### Exercise directions
In the records below, some lines hold the word "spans". Copy each of those lines.

### Recorded data
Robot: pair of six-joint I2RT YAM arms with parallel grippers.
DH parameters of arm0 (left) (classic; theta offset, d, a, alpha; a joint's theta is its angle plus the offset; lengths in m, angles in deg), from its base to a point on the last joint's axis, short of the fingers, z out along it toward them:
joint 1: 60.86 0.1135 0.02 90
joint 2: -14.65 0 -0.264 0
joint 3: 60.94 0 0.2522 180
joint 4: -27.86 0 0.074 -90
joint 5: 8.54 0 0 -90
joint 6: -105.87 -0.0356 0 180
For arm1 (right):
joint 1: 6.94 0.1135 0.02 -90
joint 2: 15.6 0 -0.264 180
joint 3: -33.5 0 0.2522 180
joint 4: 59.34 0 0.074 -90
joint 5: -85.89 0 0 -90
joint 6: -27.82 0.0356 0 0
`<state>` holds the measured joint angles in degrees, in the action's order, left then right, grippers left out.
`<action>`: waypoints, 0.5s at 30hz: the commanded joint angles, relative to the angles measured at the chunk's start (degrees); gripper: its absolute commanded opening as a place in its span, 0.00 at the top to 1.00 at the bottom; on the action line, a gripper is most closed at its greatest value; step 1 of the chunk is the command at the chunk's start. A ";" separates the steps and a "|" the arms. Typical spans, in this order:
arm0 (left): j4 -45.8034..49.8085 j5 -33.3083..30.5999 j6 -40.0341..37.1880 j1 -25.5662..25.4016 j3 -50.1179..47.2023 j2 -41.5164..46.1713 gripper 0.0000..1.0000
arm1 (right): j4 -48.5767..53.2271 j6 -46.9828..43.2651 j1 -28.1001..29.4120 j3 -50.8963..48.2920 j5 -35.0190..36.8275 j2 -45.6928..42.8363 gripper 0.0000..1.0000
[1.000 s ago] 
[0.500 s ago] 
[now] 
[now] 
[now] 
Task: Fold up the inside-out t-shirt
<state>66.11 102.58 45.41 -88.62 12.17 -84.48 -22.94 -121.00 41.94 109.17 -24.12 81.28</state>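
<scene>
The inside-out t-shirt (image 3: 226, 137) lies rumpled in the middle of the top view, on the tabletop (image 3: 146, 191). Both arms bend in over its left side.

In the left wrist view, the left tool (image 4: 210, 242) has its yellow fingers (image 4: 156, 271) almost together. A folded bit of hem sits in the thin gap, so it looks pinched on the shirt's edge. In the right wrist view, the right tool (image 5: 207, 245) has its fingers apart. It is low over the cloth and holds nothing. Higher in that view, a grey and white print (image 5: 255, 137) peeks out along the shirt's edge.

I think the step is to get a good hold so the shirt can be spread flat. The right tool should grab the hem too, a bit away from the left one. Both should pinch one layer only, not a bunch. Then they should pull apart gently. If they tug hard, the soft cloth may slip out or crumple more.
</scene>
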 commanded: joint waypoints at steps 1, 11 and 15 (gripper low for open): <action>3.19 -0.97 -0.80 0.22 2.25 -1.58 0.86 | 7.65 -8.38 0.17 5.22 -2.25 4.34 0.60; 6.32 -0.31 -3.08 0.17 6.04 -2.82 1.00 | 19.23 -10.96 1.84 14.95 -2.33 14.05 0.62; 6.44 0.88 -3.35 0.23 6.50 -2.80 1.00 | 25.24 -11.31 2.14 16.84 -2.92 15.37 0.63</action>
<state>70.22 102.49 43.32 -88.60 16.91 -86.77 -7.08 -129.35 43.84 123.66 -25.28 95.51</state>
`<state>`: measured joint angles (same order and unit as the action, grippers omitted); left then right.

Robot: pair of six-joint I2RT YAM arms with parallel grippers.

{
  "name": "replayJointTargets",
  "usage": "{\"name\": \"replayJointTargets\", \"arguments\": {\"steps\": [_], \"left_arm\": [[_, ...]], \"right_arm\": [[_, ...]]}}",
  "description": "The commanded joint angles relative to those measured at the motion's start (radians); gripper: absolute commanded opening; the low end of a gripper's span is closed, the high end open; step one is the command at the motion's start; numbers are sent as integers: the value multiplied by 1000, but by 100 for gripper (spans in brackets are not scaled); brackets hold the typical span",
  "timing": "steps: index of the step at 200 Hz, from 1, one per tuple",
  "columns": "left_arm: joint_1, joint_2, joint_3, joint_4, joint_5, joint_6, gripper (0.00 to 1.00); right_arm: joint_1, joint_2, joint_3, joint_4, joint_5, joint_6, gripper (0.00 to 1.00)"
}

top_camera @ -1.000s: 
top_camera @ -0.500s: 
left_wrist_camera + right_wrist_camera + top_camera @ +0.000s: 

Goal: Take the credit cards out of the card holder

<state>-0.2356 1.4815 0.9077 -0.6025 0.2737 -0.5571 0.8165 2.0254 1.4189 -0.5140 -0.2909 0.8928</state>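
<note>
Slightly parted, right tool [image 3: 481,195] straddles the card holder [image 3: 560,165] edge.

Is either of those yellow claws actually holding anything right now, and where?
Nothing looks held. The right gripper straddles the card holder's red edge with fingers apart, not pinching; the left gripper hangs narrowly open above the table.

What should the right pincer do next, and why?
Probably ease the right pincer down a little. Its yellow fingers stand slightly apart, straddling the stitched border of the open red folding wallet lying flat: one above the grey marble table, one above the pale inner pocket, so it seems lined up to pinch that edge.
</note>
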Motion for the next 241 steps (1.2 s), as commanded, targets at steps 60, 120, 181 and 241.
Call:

### Exercise output
`<action>`: waypoints, 0.5s at 30hz: the commanded joint angles, relative to the angles measured at the chunk's start (degrees); gripper: its absolute commanded opening as a place in its span, 0.00 at the top to 1.00 at the bottom; on the action line, a gripper is most closed at its greatest value; step 1 of the chunk is the command at the chunk's start. A ";" separates the steps and a "|" the arms. Typical spans, in this order:
  "description": "The commanded joint angles relative to those measured at the motion's start (radians); gripper: absolute commanded opening; the low end of a gripper's span is closed, the high end open; step one is the command at the motion's start; numbers are sent as integers: the value multiplied by 1000, but by 100 for gripper (spans in brackets are not scaled); brackets hold the typical span",

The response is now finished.